• [Aim of the exercise]: Nothing but the pictures should be dropped; repeat the rest of the data below exactly.

• [Information supplied]:

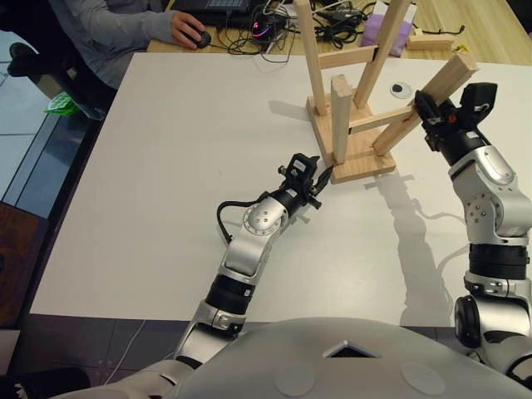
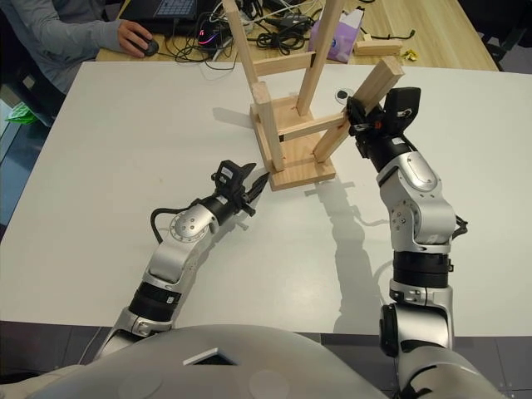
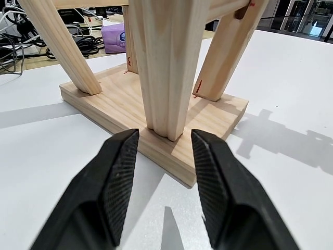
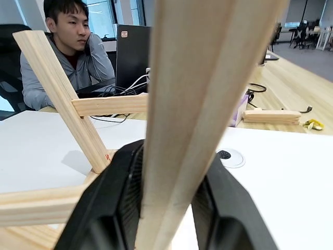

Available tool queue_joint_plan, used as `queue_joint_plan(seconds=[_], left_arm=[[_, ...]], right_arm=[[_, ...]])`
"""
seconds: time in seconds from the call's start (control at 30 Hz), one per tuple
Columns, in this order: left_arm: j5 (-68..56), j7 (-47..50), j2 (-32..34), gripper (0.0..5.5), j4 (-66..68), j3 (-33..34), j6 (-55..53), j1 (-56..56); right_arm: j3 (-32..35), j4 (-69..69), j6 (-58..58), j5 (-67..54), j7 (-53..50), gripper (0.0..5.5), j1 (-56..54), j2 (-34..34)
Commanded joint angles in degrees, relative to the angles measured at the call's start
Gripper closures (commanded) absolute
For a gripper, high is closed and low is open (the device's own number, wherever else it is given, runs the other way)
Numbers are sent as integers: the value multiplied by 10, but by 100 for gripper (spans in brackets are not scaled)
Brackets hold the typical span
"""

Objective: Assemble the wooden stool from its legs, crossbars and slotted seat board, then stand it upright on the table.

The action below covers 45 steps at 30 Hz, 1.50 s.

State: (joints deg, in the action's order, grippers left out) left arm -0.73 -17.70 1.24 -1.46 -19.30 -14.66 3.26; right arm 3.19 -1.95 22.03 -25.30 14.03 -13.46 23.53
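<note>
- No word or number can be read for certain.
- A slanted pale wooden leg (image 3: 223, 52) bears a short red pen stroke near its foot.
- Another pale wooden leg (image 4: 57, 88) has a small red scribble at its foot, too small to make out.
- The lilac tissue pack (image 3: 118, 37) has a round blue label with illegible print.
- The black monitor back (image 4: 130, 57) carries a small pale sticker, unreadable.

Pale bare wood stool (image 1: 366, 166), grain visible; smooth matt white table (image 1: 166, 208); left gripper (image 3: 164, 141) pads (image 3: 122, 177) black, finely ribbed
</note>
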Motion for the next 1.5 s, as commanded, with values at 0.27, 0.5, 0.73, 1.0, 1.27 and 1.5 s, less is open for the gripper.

• [Result of this task]:
Available tool queue_joint_plan, used as `queue_joint_plan(seconds=[_], left_arm=[[_, ...]], right_arm=[[_, ...]])`
"""
seconds: time in seconds from the call's start (control at 30 Hz), one per tuple
Columns, in this order: left_arm: j5 (-68..56), j7 (-47..50), j2 (-32..34), gripper (0.0..5.5), j4 (-66..68), j3 (-33..34), j6 (-55..53), j1 (-56..56); right_arm: j3 (-32..35), j4 (-69..69), j6 (-58..58), j5 (-67..54), j7 (-53..50), gripper (0.0..5.5), j1 (-56..54), j2 (-34..34)
Commanded joint angles in degrees, relative to the angles measured at the call's start
Gripper closures (commanded) absolute
For a gripper, high is closed and low is open (the device's own number, wherever else it is given, runs the other way)
Numbers are sent as integers: the value multiplied by 10, but by 100 for gripper (spans in brackets are not scaled)
Brackets hold the typical span
"""

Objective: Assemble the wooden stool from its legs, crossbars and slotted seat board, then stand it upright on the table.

The action below covers 45 steps at 30 Hz, 1.50 s.

State: (joints deg, in the action's order, grippers left out) left arm -0.73 -17.70 1.24 -1.46 -19.30 -14.66 3.26; right arm 3.19 -1.95 22.03 -25.30 14.03 -13.46 23.53
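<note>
- No word or number can be read for certain.
- A slanted pale wooden leg (image 3: 223, 52) bears a short red pen stroke near its foot.
- Another pale wooden leg (image 4: 57, 88) has a small red scribble at its foot, too small to make out.
- The lilac tissue pack (image 3: 118, 37) has a round blue label with illegible print.
- The black monitor back (image 4: 130, 57) carries a small pale sticker, unreadable.

Pale bare wood stool (image 1: 366, 166), grain visible; smooth matt white table (image 1: 166, 208); left gripper (image 3: 164, 141) pads (image 3: 122, 177) black, finely ribbed
</note>
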Motion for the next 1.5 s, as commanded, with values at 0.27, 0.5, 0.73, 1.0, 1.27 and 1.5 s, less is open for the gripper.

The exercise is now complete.